The lesson for primary was on the wise man and the foolish man. I made a house out of paper and tape. Then I had the kids list all the ways they could build their lives on the rock of the Savior (read scriptures, say prayers, have FHE, be kind, etc). As they read off their lists the first time I pretended to mess around with my hair and look off in the distance and not pay attention (like the foolish man who wasn't a DOER of the word). Then the rains came down and the floods came up (I shook the table) and the house fell quickly to the floor. Then I had a class read there this again this time I played close attention to what they were saying and each time they said something I put a piece of tape on the house to secure it to the table (aka the rock). Then the floods and the rains came again and this time the house stood still. I thought it was a pretty cool analogy.
So Nick asks me yesterday (in a text bc he is still out of town and our reception at the house is terrible) how'd I'd feel if we moved to Springfield, Illinois for the summer. I was in the middle of the garage sale but I said I'd be open to the idea. Well I guess he had to make the decision right then....And it was to go. So we're going to Springfield. Yes. It is crazy.
We're going to Springfield Illinois in less than a month and a half. My life is crazy. But I feel surprisingly ok with it (at least today I do). We are moving anyways, I guess one more short move or summer adventure won't hurt anything.

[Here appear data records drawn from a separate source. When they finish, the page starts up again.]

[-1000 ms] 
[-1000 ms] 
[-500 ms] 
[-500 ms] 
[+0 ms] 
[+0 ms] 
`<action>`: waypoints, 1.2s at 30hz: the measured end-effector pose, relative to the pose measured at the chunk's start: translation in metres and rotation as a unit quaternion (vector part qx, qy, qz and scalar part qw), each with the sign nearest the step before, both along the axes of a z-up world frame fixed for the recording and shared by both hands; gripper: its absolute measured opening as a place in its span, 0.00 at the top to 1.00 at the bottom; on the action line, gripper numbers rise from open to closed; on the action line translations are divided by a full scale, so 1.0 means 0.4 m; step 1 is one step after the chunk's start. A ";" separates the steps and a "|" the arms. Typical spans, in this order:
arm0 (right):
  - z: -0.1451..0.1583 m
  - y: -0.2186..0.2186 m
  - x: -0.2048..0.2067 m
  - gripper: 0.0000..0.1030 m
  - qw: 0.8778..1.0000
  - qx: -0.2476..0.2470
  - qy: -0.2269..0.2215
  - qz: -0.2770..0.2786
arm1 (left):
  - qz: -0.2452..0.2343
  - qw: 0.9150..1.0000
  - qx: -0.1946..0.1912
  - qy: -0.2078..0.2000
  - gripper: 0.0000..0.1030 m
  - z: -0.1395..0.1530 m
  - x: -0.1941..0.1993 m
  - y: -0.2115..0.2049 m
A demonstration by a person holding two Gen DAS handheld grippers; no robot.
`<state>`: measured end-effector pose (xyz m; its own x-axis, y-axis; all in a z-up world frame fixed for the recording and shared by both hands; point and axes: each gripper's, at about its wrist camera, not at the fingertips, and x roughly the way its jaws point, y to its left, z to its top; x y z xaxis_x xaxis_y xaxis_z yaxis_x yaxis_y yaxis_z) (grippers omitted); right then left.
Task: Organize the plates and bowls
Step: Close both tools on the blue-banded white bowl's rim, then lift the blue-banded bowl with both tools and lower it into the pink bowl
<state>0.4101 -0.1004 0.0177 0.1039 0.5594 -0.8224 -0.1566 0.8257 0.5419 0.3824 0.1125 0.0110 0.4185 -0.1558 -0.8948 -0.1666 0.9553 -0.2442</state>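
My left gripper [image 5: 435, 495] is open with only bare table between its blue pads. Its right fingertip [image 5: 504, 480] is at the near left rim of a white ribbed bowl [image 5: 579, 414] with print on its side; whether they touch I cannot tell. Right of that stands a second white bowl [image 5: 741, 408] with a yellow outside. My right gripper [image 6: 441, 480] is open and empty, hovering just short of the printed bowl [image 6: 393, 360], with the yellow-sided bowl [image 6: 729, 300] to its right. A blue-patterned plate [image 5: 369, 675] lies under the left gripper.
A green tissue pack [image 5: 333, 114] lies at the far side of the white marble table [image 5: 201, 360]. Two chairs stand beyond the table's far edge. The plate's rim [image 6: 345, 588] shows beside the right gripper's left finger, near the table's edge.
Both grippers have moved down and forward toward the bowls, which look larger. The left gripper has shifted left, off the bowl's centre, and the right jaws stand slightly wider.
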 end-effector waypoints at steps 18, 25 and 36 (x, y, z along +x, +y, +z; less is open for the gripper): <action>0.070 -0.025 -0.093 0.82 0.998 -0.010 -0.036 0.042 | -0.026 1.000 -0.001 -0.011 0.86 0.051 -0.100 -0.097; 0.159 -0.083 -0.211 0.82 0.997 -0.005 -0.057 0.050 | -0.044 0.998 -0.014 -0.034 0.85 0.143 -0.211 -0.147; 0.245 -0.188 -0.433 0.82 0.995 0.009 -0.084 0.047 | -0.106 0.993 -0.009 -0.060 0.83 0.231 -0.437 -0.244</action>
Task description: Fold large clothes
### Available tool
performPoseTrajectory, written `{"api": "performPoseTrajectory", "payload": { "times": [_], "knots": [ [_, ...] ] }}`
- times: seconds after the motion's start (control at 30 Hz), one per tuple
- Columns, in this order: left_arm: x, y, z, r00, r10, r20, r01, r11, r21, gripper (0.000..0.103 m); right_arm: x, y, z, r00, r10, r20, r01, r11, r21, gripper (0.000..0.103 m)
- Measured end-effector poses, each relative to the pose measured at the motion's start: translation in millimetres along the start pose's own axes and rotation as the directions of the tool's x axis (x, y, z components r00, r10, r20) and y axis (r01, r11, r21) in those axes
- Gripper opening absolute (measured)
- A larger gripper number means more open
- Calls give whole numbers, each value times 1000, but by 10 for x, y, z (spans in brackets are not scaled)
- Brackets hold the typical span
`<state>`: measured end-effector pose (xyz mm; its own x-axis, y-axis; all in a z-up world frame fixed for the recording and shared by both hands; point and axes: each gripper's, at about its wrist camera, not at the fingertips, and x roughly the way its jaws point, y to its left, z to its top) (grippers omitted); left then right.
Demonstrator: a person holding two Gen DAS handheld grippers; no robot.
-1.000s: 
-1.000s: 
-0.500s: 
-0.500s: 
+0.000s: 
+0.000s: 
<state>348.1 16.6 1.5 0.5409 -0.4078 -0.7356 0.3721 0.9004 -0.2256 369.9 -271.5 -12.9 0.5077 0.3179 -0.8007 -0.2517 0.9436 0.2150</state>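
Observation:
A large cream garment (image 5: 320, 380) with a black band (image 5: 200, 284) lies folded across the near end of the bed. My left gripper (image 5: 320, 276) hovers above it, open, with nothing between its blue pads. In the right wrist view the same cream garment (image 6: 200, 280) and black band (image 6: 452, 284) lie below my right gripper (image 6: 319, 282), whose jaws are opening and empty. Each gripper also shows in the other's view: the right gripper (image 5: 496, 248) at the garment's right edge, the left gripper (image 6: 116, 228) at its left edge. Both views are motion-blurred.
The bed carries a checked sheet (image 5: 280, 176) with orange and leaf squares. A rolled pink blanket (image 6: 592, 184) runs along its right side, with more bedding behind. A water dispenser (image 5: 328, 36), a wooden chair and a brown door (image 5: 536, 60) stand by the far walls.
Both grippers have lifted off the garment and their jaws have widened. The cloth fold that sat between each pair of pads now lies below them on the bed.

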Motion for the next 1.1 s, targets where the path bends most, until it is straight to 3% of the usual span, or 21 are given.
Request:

I was wondering to myself in the shower this morning, how in the world could I feel so ok with "hey we're picking up and moving to Illinois in a month and a half" surprise life attack karate chop move. I think it comes down to this: I'm not overwhelmed by traveling because my parents took us on tons of trips when I was young. Thank you mom and dad for being willing to take us crazy kids on all those car trips!